* [DATA FOR ANALYSIS]

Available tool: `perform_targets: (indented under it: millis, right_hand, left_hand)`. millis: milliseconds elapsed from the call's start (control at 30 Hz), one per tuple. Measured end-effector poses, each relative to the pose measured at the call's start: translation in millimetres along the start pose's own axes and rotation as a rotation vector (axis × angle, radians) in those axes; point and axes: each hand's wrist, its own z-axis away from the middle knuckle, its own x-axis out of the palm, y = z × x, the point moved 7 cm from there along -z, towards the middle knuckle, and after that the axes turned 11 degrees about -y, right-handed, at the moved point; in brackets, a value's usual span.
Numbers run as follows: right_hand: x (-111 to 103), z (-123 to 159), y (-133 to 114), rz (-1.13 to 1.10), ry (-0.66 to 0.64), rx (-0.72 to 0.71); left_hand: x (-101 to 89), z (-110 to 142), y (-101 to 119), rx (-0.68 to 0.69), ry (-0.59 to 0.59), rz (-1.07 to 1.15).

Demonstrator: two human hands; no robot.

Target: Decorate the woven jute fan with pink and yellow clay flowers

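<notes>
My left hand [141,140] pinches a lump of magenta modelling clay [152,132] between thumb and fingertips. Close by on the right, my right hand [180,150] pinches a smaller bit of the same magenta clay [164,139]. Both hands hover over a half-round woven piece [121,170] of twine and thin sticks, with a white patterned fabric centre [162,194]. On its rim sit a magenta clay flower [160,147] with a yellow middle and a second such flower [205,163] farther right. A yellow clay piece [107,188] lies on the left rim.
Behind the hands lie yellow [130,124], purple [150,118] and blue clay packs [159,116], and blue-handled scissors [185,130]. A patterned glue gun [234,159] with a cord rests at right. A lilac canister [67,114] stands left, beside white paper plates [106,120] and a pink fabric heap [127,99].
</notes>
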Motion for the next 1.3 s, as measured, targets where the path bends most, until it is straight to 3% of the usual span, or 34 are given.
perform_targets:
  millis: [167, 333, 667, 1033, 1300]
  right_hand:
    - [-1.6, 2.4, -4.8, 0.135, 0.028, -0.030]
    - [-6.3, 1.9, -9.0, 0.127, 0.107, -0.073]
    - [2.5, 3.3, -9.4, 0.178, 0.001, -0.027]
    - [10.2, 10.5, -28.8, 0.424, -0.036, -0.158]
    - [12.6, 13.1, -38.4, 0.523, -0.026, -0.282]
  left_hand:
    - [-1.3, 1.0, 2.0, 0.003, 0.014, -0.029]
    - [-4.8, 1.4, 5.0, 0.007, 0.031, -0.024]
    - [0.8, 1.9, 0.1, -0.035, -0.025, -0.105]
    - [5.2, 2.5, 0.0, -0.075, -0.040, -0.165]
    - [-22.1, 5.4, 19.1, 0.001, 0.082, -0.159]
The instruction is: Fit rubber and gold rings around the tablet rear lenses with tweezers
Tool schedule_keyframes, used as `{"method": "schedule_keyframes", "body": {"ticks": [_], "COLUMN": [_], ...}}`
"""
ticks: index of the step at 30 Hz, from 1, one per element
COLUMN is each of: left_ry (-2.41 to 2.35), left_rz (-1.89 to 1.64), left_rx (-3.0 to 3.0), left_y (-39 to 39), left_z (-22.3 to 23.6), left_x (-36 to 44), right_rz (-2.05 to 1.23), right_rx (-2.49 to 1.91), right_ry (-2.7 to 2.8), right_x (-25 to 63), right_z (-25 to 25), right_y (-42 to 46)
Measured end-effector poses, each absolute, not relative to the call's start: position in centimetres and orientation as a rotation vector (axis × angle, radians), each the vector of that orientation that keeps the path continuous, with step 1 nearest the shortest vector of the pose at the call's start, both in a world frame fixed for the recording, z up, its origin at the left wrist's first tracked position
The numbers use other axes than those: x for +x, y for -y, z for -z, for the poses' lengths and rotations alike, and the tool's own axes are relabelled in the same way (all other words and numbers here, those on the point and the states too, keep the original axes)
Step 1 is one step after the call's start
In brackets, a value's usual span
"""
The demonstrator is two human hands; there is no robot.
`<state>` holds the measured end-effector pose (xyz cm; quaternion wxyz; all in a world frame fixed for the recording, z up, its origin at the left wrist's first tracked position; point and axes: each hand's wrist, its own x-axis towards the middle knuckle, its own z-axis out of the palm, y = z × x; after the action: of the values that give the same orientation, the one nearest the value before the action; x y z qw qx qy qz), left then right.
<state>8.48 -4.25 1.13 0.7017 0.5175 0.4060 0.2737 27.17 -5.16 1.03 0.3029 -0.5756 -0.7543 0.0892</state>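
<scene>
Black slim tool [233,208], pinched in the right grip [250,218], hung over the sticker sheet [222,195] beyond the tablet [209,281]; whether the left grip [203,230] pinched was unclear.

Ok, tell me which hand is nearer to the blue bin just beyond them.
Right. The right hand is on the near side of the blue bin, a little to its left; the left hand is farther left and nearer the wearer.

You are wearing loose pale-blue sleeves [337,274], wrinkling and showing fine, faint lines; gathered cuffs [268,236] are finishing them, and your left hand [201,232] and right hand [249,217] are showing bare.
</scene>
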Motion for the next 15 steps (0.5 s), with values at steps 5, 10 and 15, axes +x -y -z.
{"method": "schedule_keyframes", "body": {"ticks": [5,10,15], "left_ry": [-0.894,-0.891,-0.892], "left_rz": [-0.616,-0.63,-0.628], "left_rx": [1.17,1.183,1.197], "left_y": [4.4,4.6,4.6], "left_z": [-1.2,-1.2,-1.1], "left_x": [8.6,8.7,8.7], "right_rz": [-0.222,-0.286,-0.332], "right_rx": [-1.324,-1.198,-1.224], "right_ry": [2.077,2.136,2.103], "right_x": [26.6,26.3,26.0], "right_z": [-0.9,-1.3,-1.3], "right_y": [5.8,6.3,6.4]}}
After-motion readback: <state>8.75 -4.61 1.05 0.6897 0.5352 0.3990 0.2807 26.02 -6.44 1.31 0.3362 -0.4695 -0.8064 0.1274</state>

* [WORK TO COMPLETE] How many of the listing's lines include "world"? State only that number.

* [ANSWER SPACE] 2